In 2014, the National End of Life Observatory (ONFV) looked into the end of life of people in precarious situations, whether they are on the street, in social housing, in adapted housing, in a clean home or hospital. “This was an opportunity to explore the notion of equal access to care and end-of-life support regardless of their social situation and to analyze the reality of the support of these patients outside standards “explains Professor Régis Aubry, President of the Observatory, who has just submitted his report to the Minister of Social Affairs and Health, Marisol Touraine.
Financial precariousness, isolation, precarious health: “By precarious people we mean people living in insecurity which does not allow them to assume their professional, family and social obligations alone and to enjoy their fundamental rights” explains the Observatory. And the picture that the latter draws up is very dark: the vast majority (74%) of social service assistants say that no tool allows them to detect people in precariousness. A finding confirmed by the figures: a third of people at the end of their life and considered “precarious” enter the hospital by emergency, without ever having been taken care of before.

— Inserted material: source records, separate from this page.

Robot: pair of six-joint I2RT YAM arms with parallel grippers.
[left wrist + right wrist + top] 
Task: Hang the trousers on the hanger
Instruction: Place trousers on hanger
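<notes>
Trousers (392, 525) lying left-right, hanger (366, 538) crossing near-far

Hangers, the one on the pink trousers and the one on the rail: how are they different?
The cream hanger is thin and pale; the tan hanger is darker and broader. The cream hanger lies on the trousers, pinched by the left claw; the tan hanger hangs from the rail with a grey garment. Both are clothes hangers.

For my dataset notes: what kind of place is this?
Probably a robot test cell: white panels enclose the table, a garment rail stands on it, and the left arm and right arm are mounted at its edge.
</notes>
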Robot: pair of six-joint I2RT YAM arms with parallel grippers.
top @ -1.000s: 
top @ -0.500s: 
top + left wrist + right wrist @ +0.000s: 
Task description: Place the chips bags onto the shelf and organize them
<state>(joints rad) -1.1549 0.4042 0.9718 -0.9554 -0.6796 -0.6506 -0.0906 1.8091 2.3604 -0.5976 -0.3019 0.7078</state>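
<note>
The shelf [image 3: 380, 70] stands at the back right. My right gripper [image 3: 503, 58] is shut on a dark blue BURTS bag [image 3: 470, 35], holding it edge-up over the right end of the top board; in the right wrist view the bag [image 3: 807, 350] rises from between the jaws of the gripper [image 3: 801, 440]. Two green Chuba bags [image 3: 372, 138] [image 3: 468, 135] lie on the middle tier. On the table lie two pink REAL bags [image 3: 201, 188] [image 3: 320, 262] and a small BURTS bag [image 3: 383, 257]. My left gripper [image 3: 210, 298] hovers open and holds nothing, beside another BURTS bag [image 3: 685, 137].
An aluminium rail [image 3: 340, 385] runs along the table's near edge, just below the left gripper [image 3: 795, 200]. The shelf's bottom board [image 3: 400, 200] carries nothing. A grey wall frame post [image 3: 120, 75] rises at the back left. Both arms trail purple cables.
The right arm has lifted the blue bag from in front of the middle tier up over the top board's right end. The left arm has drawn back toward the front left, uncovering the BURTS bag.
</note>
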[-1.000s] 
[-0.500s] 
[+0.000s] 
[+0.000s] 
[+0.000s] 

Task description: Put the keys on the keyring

Currently “no place is planned in sufficient volume to accommodate them”, underlines the ONFV. The end of life of precarious people can therefore take place in inappropriate places: in accommodation and reintegration centers, in prison, in hospital … Thus, the length of stay in hospital is longer by 61% among so-called precarious patients than non-precarious ones. An extension of the length of stay more linked to social reasons rather than medical ones.
“Neither the organization of our health system, nor the training of professionals, nor the accommodation structures have really integrated this outcome (the end of life), however inevitable and real for people in precarious situations” insists the Observatory which wants decision-makers to take precarious people into account in their policy of access to healthcare.
End of life in numbers
– Precarious people have a lower life expectancy of 28 years (49 years against 77 years)
– 569,200 deaths in France in 2013 including 19% fewer people
65 years old, 39% of people between 65 and 84 years old and 43% of people over 85 years old
– 25.1% of deaths occur at home
– 57.2% of deaths occur in healthcare establishments
– 12.1% of deaths occur in residential accommodation for the elderly.